#### Task item
Each line from the one containing "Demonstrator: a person" to the last line of the listing below is to be duplicated exactly, and no picture is to be carried over.

#### Material provided

*** Block opens ***

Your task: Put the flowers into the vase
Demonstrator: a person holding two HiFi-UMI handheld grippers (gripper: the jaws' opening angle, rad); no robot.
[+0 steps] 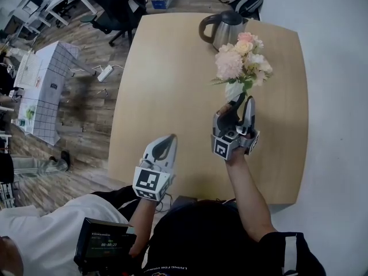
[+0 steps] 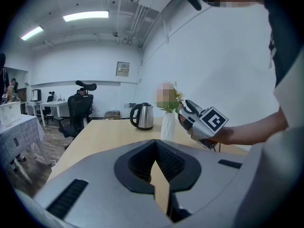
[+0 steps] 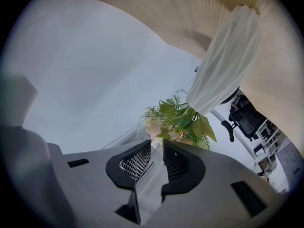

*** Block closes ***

#### Answer for this exercise
Demonstrator: a person holding two HiFi-UMI handheld grippers (gripper: the jaws' opening angle, rad); no robot.
[+0 steps] 
[+0 steps] 
[+0 steps] 

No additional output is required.